CCC is quickly becoming one of the post prestigious events in the world, gaining popularity alongside the full 100-mile UTMB event. Runners like MacDonald don’t chase the 26-hour cutoff, they just race hard. She says it was the hardest race she has ever accomplished. “It’s definitely a course that tests your limits.”
The crowds at UTMB can be overwhelming, especially for introverted trail and mountain runners. Even though MacDonald prepared herself for the mass start line and being in the elite corral, she felt like she was back at the Boston Marathon with all of the commotion. “The reason I sign up for ultras is for the solitude, and at this point I doubted if I would get any of that during the event.”
One to two hours into the race, MacDonald found her peace. “The climbs were tough, but I paced myself appropriately and took my time. Knowing the competitiveness of this race, my goal was to pace myself, run smart, and enjoy the course. I didn’t have any time or place goals in mind. I was relaxed and calm. I carried this attitude throughout the entire day. The very hard climb came with a rewarding view of the high alps.”

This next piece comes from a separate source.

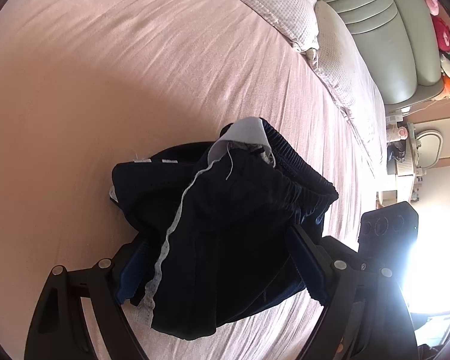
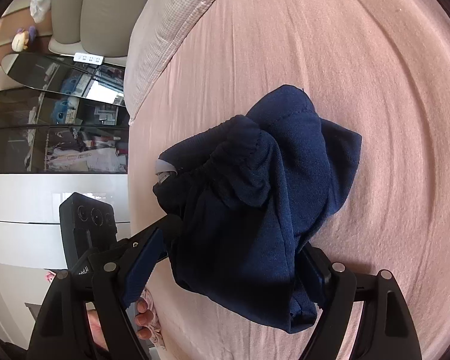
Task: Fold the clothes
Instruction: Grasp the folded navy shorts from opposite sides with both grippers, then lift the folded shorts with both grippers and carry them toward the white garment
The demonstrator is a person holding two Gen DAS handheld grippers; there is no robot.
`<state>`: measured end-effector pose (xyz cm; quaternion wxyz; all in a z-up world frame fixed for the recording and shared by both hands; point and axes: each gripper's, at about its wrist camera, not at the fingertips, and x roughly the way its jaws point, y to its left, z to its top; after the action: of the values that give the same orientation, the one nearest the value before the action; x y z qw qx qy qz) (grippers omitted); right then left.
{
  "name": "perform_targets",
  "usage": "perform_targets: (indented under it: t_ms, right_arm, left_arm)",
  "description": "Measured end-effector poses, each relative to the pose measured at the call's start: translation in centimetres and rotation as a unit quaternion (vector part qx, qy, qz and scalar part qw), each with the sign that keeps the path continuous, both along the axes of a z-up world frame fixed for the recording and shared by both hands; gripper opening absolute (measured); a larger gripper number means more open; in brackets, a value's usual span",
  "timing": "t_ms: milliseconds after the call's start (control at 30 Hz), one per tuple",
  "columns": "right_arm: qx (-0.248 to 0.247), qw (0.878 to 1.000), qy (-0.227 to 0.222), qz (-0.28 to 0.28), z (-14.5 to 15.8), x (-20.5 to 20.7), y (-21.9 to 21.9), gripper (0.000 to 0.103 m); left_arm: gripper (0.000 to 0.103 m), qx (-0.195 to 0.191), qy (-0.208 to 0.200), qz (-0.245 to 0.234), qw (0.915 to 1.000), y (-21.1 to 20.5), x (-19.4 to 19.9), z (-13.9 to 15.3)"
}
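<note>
Both grippers pinch the same dark blue shorts [image 1: 231,234], which hang bunched just above the bed [image 1: 105,75], below the pillow [image 1: 285,9]. The left gripper [image 1: 219,267] has its jaws closed on cloth near the white inner seam, the right gripper [image 2: 225,267] on the other edge, likely so the garment can be spread flat on the bed before folding.

I see navy shorts [image 1: 225,240] [image 2: 255,210] bunched in a heap on the pink sheet [image 1: 105,90] [image 2: 345,60], elastic waistband uppermost, a white lining flap and pale seam showing, probably turned partly inside out.
</note>
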<state>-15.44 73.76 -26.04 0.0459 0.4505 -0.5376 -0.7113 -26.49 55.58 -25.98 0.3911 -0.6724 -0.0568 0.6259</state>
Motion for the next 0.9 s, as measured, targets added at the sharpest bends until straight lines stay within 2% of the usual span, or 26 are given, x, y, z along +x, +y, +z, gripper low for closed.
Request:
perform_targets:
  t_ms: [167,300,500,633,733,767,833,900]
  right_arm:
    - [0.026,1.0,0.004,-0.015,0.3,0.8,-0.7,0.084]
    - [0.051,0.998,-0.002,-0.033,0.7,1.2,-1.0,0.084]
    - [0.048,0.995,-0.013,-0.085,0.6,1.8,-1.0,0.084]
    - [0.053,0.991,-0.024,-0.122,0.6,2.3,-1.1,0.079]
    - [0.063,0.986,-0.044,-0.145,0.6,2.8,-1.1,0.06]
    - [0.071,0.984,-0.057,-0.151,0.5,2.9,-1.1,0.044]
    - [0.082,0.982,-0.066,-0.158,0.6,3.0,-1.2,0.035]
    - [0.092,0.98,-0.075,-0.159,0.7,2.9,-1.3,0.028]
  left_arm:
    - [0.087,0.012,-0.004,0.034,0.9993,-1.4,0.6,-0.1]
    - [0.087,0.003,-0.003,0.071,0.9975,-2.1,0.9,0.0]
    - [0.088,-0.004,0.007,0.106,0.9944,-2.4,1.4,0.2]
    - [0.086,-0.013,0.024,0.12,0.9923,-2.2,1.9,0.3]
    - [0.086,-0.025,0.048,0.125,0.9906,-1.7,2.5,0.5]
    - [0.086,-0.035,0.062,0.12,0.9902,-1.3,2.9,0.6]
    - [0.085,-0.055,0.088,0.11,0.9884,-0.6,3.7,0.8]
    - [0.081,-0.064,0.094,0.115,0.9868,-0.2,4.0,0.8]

On the last climb of the race, MacDonald was stalled by a mountain goat grazing in the grass. “I thought I’d be okay to sneak around behind him, but he was not having that. He tried to charge me twice. I had no idea what to do at this point, there was nobody around. Eventually I talked to the goat softly and told him I was going to pass behind him, signalling with my hands my intent. This seemed to work,” she laughs.
MacDonald crossed the finish line in 13:24:41, behind the top five women, including Dutch winner Ragna Debats, one of the best trail runners in the world, taking bronze at the 2016 World Trail Running Championships. MacDonald was also closely behind Americans Amanda Basham in second, and Stephanie Howe Violett in fourth. Nike athlete Rachel Drake fought for seventh place just two minutes behind MacDonald. Brittany Peterson snuck into a top 20 finish in the lineup of competitive runners (second place at 2019 Western States 100-mile).
Despite how MacDonald felt about the big crowds initially, she says she “will be back to do the full [UTMB 100-mile race] someday.”